Additionally, because plaintiff is pro se, he is not eligible to recover attorney's fees. See Kay v. Ehrler, 499 U.S. 432, 435 (1991) (noting that a "pro se litigant who is not a lawyer is not entitled to attorney's fees" and therefore denying attorney's fees under 42 U.S.C. § 1988); Benavides v. BOP, 993 F.2d 257, 259 (D.C. Cir. 1993) (noting that the "word 'attorney,' when used in the context of a fee-shifting statute, does not encompass a layperson proceeding on his own behalf" and therefore denying attorney's fees under FOIA).
Plaintiff also argues that "the Court should not allow any cost to be charged to the plaintiff for EOUSA or DOJ processing of plaintiff's FOIA request." Dckt. No. 13 at 4. However, that appears to be a non-issue since the DOJ contends that it "charged no FOIA processing fees." Dckt. No. 14 at 1, n.1.
V. Conclusion
Accordingly, IT IS HEREBY ORDERED that:
1. The August 10, 2011 hearing on defendants' motion for dismissal and summary judgment, Dckt. No. 10, is vacated.
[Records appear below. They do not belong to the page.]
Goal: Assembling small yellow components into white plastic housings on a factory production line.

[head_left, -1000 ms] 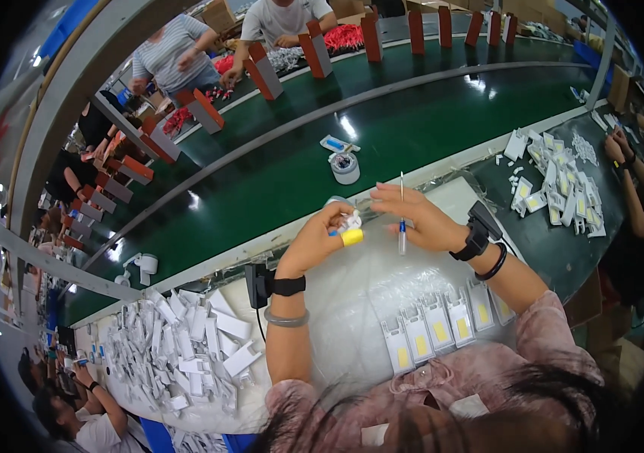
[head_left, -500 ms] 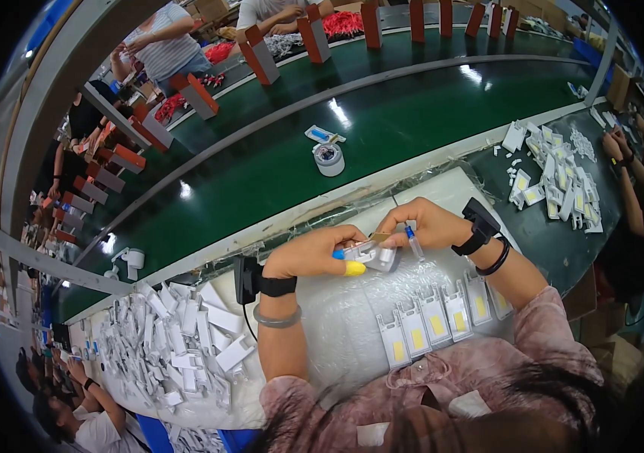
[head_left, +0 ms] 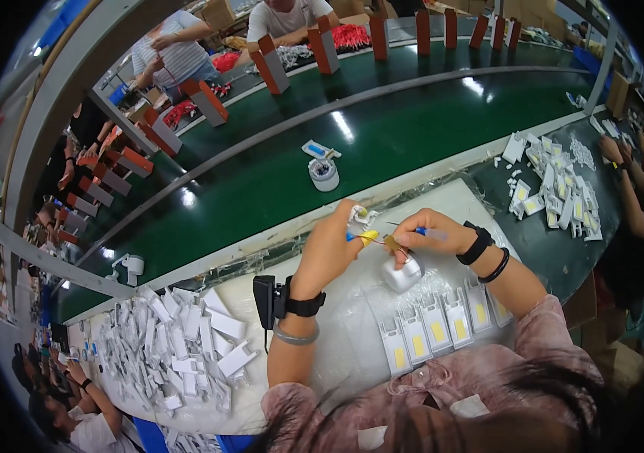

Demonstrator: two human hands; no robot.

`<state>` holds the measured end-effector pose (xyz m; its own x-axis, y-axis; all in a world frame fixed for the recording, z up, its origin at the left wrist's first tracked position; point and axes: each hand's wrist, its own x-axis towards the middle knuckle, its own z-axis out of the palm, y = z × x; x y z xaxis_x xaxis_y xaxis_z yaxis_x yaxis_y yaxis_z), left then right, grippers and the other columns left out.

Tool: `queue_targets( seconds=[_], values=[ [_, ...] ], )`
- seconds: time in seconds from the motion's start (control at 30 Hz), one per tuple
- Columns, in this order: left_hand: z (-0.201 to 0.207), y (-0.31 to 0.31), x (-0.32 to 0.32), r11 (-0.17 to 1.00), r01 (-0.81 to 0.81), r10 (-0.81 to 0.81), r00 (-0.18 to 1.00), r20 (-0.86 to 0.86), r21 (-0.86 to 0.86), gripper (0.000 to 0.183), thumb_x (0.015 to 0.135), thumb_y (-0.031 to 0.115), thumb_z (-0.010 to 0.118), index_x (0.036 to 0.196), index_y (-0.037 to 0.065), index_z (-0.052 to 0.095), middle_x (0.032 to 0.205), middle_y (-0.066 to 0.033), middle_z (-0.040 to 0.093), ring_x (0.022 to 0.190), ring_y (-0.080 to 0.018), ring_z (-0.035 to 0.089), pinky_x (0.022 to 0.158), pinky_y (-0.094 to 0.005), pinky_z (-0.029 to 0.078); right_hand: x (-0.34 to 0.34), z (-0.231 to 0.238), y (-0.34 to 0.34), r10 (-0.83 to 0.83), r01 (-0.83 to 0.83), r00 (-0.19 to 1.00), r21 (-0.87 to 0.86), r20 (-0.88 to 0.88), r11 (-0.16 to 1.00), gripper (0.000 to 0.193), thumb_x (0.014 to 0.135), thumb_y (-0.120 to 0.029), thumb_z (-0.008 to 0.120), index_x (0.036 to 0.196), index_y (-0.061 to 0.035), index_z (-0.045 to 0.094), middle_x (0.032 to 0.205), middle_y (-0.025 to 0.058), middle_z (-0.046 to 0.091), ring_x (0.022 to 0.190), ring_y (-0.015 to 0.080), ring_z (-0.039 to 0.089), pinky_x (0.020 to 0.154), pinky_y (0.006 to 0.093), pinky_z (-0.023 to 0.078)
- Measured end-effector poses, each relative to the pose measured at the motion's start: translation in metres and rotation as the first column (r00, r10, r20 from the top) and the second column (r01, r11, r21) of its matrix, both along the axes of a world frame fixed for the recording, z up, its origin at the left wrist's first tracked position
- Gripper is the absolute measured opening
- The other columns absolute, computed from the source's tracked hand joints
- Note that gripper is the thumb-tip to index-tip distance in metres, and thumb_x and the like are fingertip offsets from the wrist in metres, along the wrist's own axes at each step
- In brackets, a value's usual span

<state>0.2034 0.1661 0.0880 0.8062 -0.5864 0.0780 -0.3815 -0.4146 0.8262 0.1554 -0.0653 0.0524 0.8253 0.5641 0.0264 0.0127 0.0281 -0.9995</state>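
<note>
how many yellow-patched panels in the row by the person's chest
6: five panels side by side, a sixth at the right end partly behind the right arm; more may be hidden

Round white housing (head_left: 403, 277) now closer to yellow-centred panels (head_left: 437, 332)

Gap between left forearm (head_left: 290, 364) and panels (head_left: 437, 332)

Left grip (head_left: 329, 243) near right grip (head_left: 443, 224)
</note>
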Motion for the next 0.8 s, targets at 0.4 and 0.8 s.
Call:
queue_targets(
  seconds=[0.4, 0.8],
  values=[
    [-0.007, -0.004, -0.005, 0.955, 0.127, -0.198, 0.946, -0.257, -0.269, 0.017, 0.095, 0.012, 0.045, 0.111, 0.005, 0.047, 0.078, -0.0048, 0.053, 0.057, -0.0107, 0.052, 0.051, -0.0253, 0.043, -0.019, 0.004, 0.014, -0.398, 0.479, 0.837, -0.154, 0.375, 0.864, 0.014, 0.081, -0.008, 0.073, 0.083, -0.0029, 0.06, 0.072, -0.0008, 0.06, 0.062, 0.0044, 0.051, 0.058, 0.0191, 0.042],
    [-0.029, -0.048, -0.006, 0.772, -0.166, -0.193, 0.859, -0.474, -0.614, 0.024, 0.094, 0.012, 0.042, 0.116, 0.003, 0.046, 0.082, -0.0086, 0.056, 0.057, -0.0137, 0.056, 0.044, -0.0291, 0.05, -0.018, 0.015, 0.015, -0.645, 0.746, 0.46, 0.128, 0.61, 0.653, 0.012, 0.083, -0.001, 0.068, 0.094, 0.0006, 0.062, 0.084, 0.0085, 0.065, 0.069, 0.0143, 0.064, 0.064, 0.0246, 0.048]
  ],
)
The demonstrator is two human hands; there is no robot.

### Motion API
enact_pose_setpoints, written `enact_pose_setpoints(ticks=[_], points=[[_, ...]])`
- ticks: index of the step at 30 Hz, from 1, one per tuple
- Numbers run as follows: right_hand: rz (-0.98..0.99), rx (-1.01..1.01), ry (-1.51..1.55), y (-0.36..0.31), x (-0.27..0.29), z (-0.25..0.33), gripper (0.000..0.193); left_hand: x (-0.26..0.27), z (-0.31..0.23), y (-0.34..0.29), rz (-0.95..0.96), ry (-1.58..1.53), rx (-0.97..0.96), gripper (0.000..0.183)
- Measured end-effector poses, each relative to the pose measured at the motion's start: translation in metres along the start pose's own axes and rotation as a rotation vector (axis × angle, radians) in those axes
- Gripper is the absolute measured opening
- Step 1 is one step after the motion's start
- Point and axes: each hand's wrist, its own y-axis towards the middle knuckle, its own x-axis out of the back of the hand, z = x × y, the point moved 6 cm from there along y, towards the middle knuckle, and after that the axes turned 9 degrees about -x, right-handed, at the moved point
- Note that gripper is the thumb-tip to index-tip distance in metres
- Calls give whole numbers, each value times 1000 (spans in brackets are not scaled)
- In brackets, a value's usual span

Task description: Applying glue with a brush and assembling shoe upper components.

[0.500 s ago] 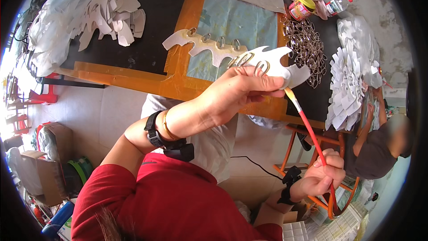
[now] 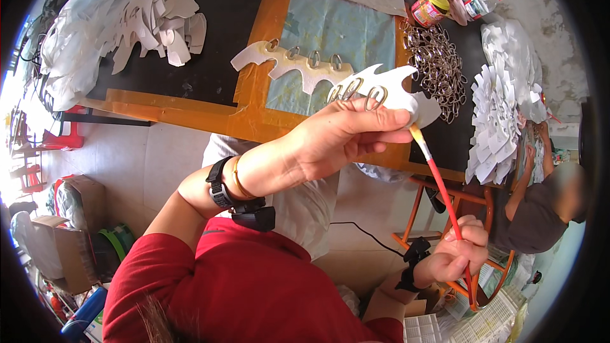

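My left hand (image 2: 340, 133) is closed on a white scalloped cut-out piece (image 2: 395, 82), held up over the table's near edge. Several oval metal rings (image 2: 375, 97) sit along that piece, just above my fingers. A thin red-handled brush (image 2: 443, 185) is gripped low on its handle by my closed right hand (image 2: 459, 251). Its yellowish bristles meet the piece's edge beside my left thumb; the exact contact is partly hidden. Behind, a second scalloped piece (image 2: 289, 71) with metal rings along it lies across the blue sheet (image 2: 337, 25) and its orange tape border.
A heap of metal rings (image 2: 435, 57) lies right of the sheet, near a yellow-lidded tub (image 2: 430, 9) and a bottle (image 2: 481, 5). White pieces are stacked at right (image 2: 494, 127) and piled at left (image 2: 152, 22). Another person (image 2: 534, 213) sits at far right, beyond an orange stool (image 2: 412, 213).
My left hand and the piece have shifted slightly right. My right hand has moved a little left and down, with the brush tip still by my left thumb.
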Motion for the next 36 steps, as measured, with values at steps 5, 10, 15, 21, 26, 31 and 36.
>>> enact_pose_setpoints(ticks=[5, 10, 15, 21, 26, 31, 36], points=[[109, 83, -75, -5, -10, 5, 13, 5, 2, 1, -37, -18, -58, 13], [164, 151, -114, -7, -14, 9, 13, 6, 3, 3, -69, 3, -69, 11], [143, 133, -86, -7, -14, 8, 12, 8, 5, 3, -35, 20, -113, 8], [110, 45, -94, -10, -9, 5, 12, 8, 3, 2, -52, -9, -212, 8], [47, -30, -46, -16, -3, -3, 13, 8, 5, 2, -9, -28, -247, 16], [-88, -188, 122, -27, 10, -22, 18, 3, 6, 1, -55, -37, -226, 8], [-111, -297, 383, -33, 13, -33, 11, 3, 10, 1, -82, -43, -168, 7]])
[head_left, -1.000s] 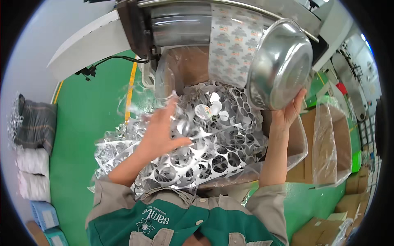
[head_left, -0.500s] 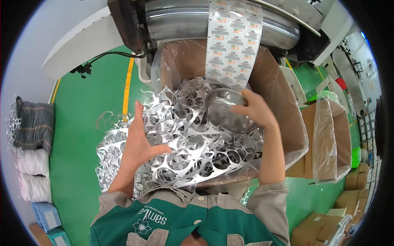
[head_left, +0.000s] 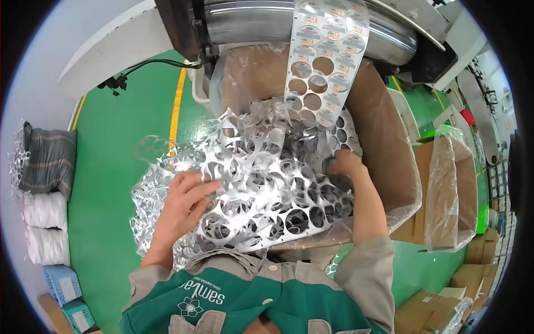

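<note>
A heap of silvery scrap sheeting (head_left: pixel 258 183), punched full of round holes, spills over the near and left sides of a lined cardboard box (head_left: pixel 384 133). My left hand (head_left: pixel 181 206) lies against the left part of this web, its fingers bent but apart. On the right, inside the box, my right hand (head_left: pixel 347 164) reaches down with curled fingers. Its fingertips are partly hidden among dark, shiny scrap, and the metal bowl cannot be made out there. Above the heap hangs a printed label strip (head_left: pixel 328 50), with round holes in its lower part.
A steel roller (head_left: pixel 250 22) spans the machine above the box. Another lined carton (head_left: pixel 442 189) stands to the right, with more flattened cardboard (head_left: pixel 428 312) below it. Bundled sacks (head_left: pixel 47 161) and folded blue packs (head_left: pixel 61 281) lie along the left wall.
My right hand has gone down into the box, and the metal bowl it held is out of sight. My left hand's fingers have bent onto the web. Holes now show in the hanging strip.
</note>
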The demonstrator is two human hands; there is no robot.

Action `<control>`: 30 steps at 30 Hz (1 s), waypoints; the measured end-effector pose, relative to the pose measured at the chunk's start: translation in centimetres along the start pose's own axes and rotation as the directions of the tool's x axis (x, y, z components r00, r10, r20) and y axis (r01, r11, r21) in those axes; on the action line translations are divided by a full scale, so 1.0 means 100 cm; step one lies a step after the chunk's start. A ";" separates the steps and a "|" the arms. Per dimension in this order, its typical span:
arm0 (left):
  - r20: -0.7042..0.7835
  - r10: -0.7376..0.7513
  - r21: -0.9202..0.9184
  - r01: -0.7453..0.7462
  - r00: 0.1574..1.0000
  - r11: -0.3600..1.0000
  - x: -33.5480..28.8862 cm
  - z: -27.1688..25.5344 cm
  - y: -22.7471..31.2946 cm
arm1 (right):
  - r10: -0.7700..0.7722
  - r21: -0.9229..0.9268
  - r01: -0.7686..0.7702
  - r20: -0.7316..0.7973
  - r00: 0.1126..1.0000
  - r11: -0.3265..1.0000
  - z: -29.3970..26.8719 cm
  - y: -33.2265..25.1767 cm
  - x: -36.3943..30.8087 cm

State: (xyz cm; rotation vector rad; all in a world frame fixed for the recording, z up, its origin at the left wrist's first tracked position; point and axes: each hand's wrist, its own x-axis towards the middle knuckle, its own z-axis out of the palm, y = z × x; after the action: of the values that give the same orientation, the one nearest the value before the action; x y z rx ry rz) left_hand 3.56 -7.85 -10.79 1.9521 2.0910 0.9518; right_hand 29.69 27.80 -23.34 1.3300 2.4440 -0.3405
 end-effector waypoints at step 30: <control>0.447 0.220 0.057 -0.273 0.867 0.960 0.036 0.009 0.047 | 0.118 0.563 0.625 -0.685 0.719 -0.540 -0.141 -0.027 -0.106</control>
State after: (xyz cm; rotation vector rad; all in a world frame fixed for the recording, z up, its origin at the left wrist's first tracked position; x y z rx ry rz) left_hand 7.44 -4.36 -7.95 2.2736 1.7052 0.3660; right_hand 30.26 23.32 -6.08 0.5433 2.2662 -3.6045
2. Plaintiff's request to allow a late filing of his opposition, Dckt. No. 12, is granted.
3. The status (pretrial scheduling) conference currently set for hearing on October 12, 2011 is vacated.
As a result, the parties are not required to submit status reports as provided in the June 2, 2011 order. See Dckt. No. 2. However, if the recommendation herein is not adopted by the district judge, the undersigned will reschedule the status conference and require the parties to submit status reports.
IT IS FURTHER RECOMMENDED that:
1. The DOJ's motion for dismissal of defendant EOUSA, Dckt. No. 10, be granted; EOUSA be dismissed from this action; and the DOJ be substituted as the proper defendant.
2. The DOJ's motion for summary judgment, Dckt. No. 10, be granted.
3. Plaintiff's request for fees and costs, Dckt. No. 13, be denied.
4. The Clerk be directed to enter judgment for the DOJ and close this case.
These findings and recommendations are submitted to the United States District Judge assigned to the case, pursuant to the provisions of 28 U.S.C. § 636(b)(l). Within fourteen days after being served with these findings and recommendations, any party may file written objections with the court and serve a copy on all parties. Such a document should be captioned "Objections to Magistrate Judge's Findings and Recommendations." Failure to file objections within the specified time may waive the right to appeal the District Court's order. Turner v. Duncan, 158 F.3d 449, 455 (9th Cir. 1998); Martinez v. Ylst, 951 F.2d 1153 (9th Cir. 1991).